» **Work to be completed**:
Leave every image out, and return the rest of the data word for word.

» **Stored items from a collection**:

════════

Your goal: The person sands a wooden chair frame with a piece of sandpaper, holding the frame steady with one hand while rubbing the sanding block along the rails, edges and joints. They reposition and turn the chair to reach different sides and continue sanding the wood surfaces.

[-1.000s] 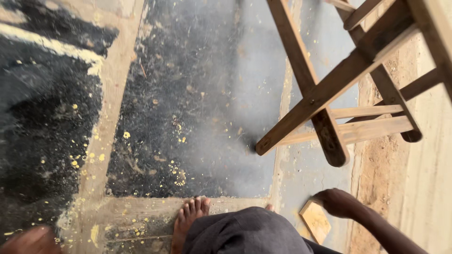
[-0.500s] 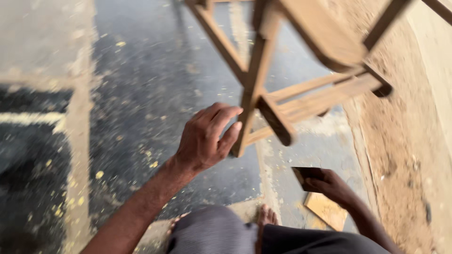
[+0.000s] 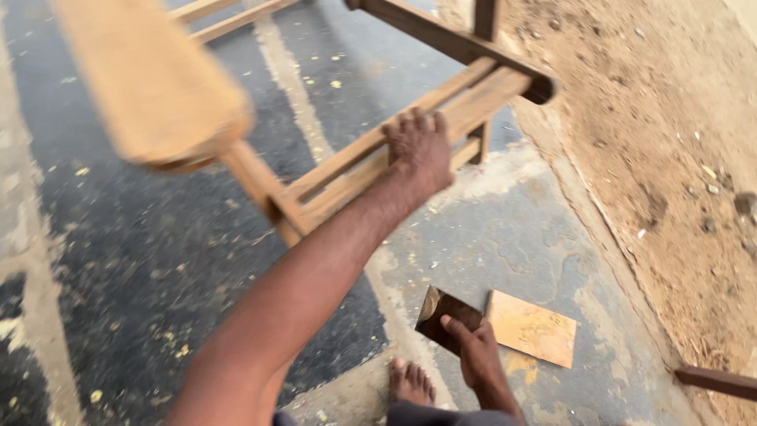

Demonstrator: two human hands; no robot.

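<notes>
Dark, cracked floor (image 3: 158, 260) strewn with yellow sawdust, edged by a strip of sandy earth (image 3: 670, 158) well to the right of both hands. Tipped over the floor, a wooden stool frame (image 3: 331, 170), its blurred seat (image 3: 150, 87) up and to the left of the left hand, its rails running long from lower left to upper right. Left hand (image 3: 416, 150) at full arm's reach, fingers closed over the paired lower rails, gripping them. Right hand (image 3: 471, 351) much nearer the body, low on the floor, fingers curled on a dark flat sheet, perhaps sandpaper (image 3: 445, 315). Just right of that hand, touching the sheet, a flat pale wooden block (image 3: 532, 327). Just left of it, a bare foot (image 3: 410, 383). Far lower right, a separate length of wood (image 3: 717, 383).
</notes>
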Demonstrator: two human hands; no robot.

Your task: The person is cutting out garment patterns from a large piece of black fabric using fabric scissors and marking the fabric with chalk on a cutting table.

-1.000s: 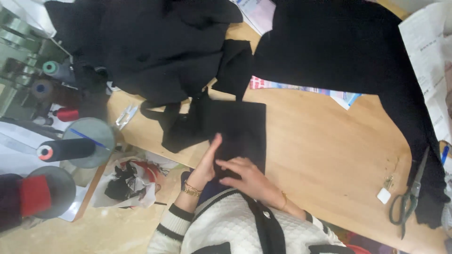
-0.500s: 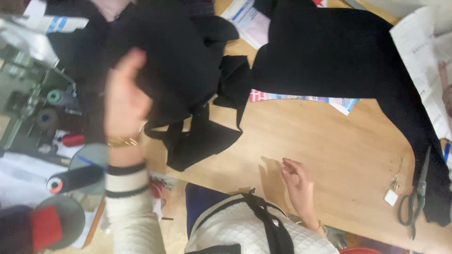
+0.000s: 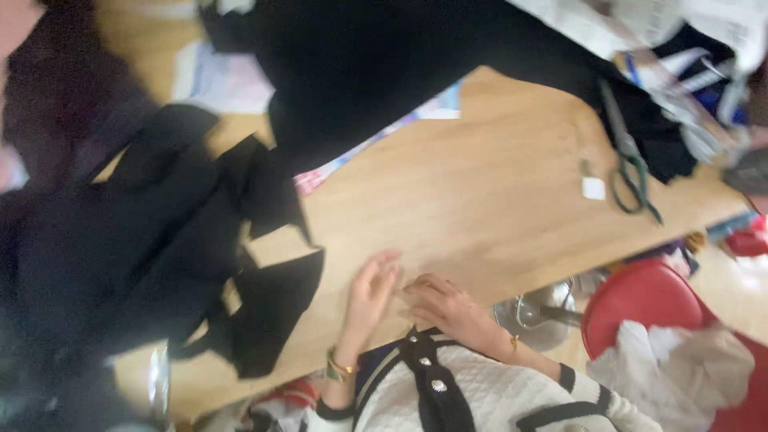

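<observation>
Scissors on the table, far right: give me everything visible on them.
The scissors lie flat on the bare wooden table, near its far right corner. The handle loops look dark green and point toward the table's near edge; the long grey blades run away from them toward a pile of dark cloth, and the tips seem to reach it. They look closed, though motion blur hides detail. A small white tag lies just beside the handles. Neither hand is near them.
</observation>
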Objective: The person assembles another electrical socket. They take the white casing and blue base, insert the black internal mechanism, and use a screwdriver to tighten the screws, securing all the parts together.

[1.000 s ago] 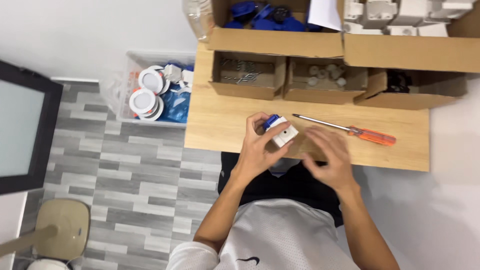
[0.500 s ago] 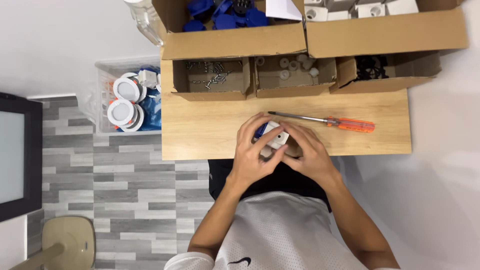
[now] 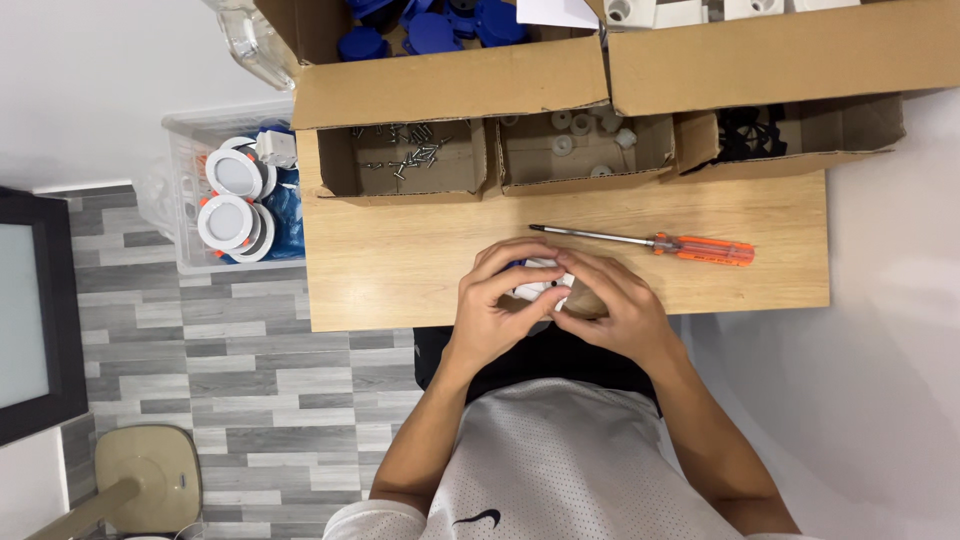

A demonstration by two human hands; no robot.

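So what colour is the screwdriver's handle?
Orange, translucent-looking, on the screwdriver lying on the table; head view.

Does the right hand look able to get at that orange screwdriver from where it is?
Probably yes. The orange screwdriver lies on bare table just beyond the right hand, nothing between them. But both hands grip a small white part, so the right would have to let go first.
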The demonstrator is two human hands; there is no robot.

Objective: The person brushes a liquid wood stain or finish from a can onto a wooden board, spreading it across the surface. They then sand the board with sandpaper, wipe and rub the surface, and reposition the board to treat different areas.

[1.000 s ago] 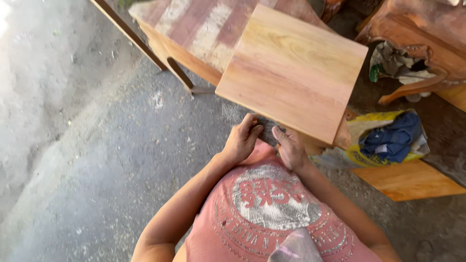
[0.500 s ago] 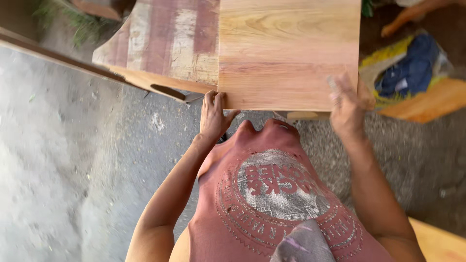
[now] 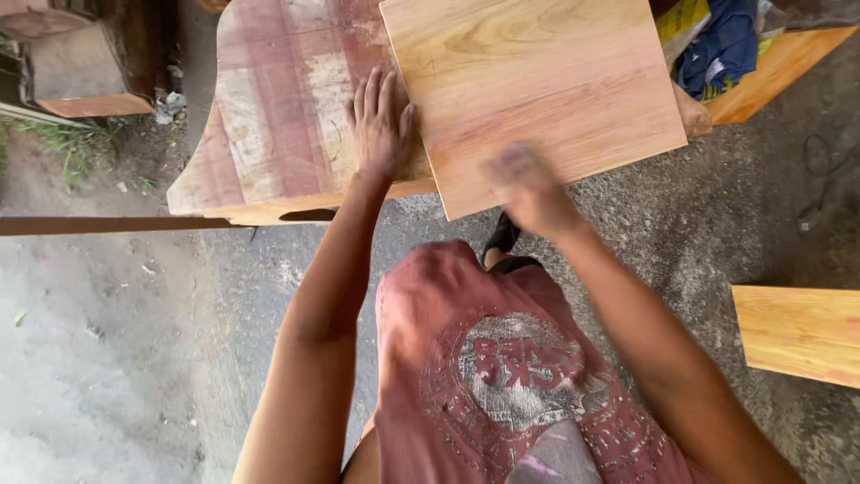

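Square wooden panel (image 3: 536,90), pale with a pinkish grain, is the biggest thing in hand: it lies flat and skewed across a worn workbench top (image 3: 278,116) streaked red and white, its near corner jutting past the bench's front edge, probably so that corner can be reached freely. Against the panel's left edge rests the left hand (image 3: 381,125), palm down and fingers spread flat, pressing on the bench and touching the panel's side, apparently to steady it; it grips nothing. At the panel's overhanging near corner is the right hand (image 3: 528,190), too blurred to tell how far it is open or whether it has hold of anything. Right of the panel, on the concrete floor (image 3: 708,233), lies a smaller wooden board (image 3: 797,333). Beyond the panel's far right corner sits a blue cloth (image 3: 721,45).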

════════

» **Written response**:
Your goal: The person sands a wooden chair frame with a piece of sandpaper, holding the frame steady with one hand while rubbing the sanding block along the rails, edges and joints. They reposition and turn the chair to reach different sides and continue sanding the wood surfaces.

[-1.000s] 
[-0.500s] 
[+0.000s] 

Demonstrator: two human hands; no robot.

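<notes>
Dark, cracked floor (image 3: 158, 260) strewn with yellow sawdust, edged by a strip of sandy earth (image 3: 670, 158) well to the right of both hands. Tipped over the floor, a wooden stool frame (image 3: 331, 170), its blurred seat (image 3: 150, 87) up and to the left of the left hand, its rails running long from lower left to upper right. Left hand (image 3: 416, 150) at full arm's reach, fingers closed over the paired lower rails, gripping them. Right hand (image 3: 471, 351) much nearer the body, low on the floor, fingers curled on a dark flat sheet, perhaps sandpaper (image 3: 445, 315). Just right of that hand, touching the sheet, a flat pale wooden block (image 3: 532, 327). Just left of it, a bare foot (image 3: 410, 383). Far lower right, a separate length of wood (image 3: 717, 383).
</notes>
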Demonstrator: two human hands; no robot.

Your task: The person is cutting out garment patterns from a large piece of black fabric using fabric scissors and marking the fabric with chalk on a cutting table.

-1.000s: 
-0.500s: 
+0.000s: 

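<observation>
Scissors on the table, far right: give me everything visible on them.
The scissors lie flat on the bare wooden table, near its far right corner. The handle loops look dark green and point toward the table's near edge; the long grey blades run away from them toward a pile of dark cloth, and the tips seem to reach it. They look closed, though motion blur hides detail. A small white tag lies just beside the handles. Neither hand is near them.
</observation>
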Objective: The person assembles another electrical socket. They take the white casing and blue base, insert the black internal mechanism, and use a screwdriver to tighten the screws, securing all the parts together.

[1.000 s ago] 
[0.500 s ago] 
[now] 

A demonstration by two human hands; no robot.

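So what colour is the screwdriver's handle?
Orange, translucent-looking, on the screwdriver lying on the table; head view.

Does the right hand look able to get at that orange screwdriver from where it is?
Probably yes. The orange screwdriver lies on bare table just beyond the right hand, nothing between them. But both hands grip a small white part, so the right would have to let go first.
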The demonstrator is two human hands; there is no robot.

Objective: The person brushes a liquid wood stain or finish from a can onto a wooden board, spreading it across the surface. They then sand the board with sandpaper, wipe and rub the surface, and reposition the board to treat different areas.

[1.000 s ago] 
[0.500 s ago] 
[now] 

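Square wooden panel (image 3: 536,90), pale with a pinkish grain, is the biggest thing in hand: it lies flat and skewed across a worn workbench top (image 3: 278,116) streaked red and white, its near corner jutting past the bench's front edge, probably so that corner can be reached freely. Against the panel's left edge rests the left hand (image 3: 381,125), palm down and fingers spread flat, pressing on the bench and touching the panel's side, apparently to steady it; it grips nothing. At the panel's overhanging near corner is the right hand (image 3: 528,190), too blurred to tell how far it is open or whether it has hold of anything. Right of the panel, on the concrete floor (image 3: 708,233), lies a smaller wooden board (image 3: 797,333). Beyond the panel's far right corner sits a blue cloth (image 3: 721,45).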

The exercise asks for nothing further.